At the root of this is the improper belief that all economic behaviour falls under the jurisdiction of the government.  For a man to earn a living he must first submit to the tribe by giving them a cut of his profit.  This is extortion at the very least and slavery in essence.  This stems from a change in attitude of a civilized society of individuals acting in concert for the betterment of each player in a transaction to a tribal or collectivist attitude where a central authority dictates which transactions are acceptable and which are not; where a central authority coercively interferes in the livelihood of both parties becoming a parasite for the supposed benefit of the tribe.  Over the past 94 years (since the implementation of the income tax) most of us have become accustomed to this sense of tribal entitlement to the profit of others.

Another example of this sense of entitlement and the outlawing of what was once a person’s natural right to conduct business in a free market are competition laws, also called anti-trust laws.

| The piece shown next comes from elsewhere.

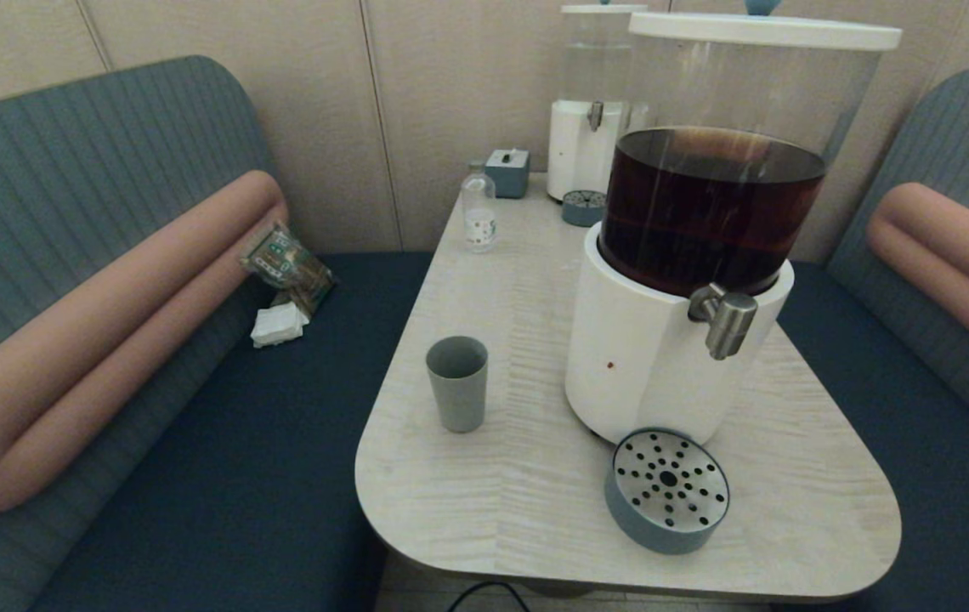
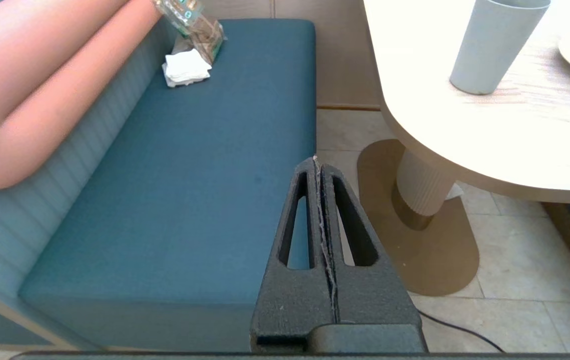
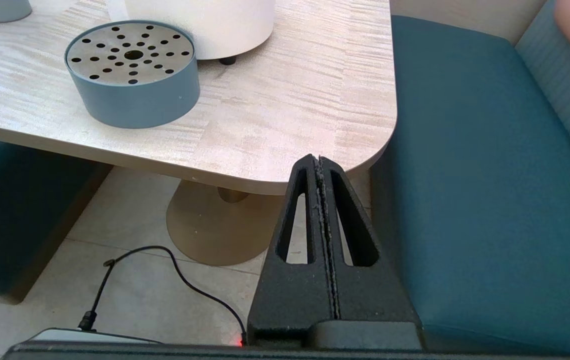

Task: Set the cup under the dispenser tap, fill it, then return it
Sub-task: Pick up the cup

“Under the Antitrust laws, a man becomes a criminal from the moment he goes into business, no matter what he does.  For instance, if he charges prices which some bureaucrats judge as too high, he can be prosecuted for monopoly or for a successful “intent to monopolize”; if he charges price’s lower than those of his competitors, he can be prosecuted for “unfair competition” or “restraint of trade”; and if he charges the same prices as his competitors, he can be prosecuted for “collusion” or “conspiracy.”  There is only one difference in the legal treatment accorded to a criminal or to a businessman: the criminal’s rights are protected much more securely and objectively than the businessman’s.”

Ayn Rand – The Ayn Rand Lexicon pg. 28

“The Rule of Law, in complex times,
Has proved itself deficient.
We much prefer the Rule of Men,
It’s vastly more efficient!”
“Now let me state the present rules,”
The lawyer then went on,
“These very simple guidelines,
You can rely upon:
You’re gouging on your prices if
You charge more than the rest.
But it’s unfair competition if
You think you can charge less!”
“A second point that we would make
To help avoid confusion…
Don’t try to charge the same amount,
That would be Collusion!
You must compete. But not too much,
For if you do you see,
Then the market would be yours –
And that’s monopoly!”
Excerpt from The Incredible Bread Machine – by R.W. Grant (1966)

The effect, and intention, of anti-trust laws is to hang a sword of Damocles over the heads of businessmen… all businessmen.  At any given time the government can, and has, destroyed wealth, raised the price of goods, and restricted economic choices under the guise of encouraging competition.  Ironically they have also created monopolies and subsidized one business over another in the same field.  Consider the banking industry and the telecommunications industry.  The government has also entered into private enterprise making it difficult for other businesses either to enter the market or to compete.    I am reminded of entities like Petro Canada (since privatized) and the CBC.

The businessman has gone from being an individual seeking profit by producing goods or services to willing customers to becoming the host of a parasitic society which feels an entitlement to those goods and services.  The businessmen, the inventors, the creative geniuses who create and sell these marvelous things which surround us have become a means to the tribes’ ends.

Whereas before we admired the innovators and businessmen, and erected statues in their honour we now tax them, regulate them and blame them not only for our failures but for their successes.  We now have labeled them the dreaded 1%.  And we, being the majority 99% must rein in their supposed excesses and bring them to heal.   They must do the bidding of the collective for the good of all and they must not expect to profit from their genius.

(Originally broadcast on Just Right #226, November 17, 2011.)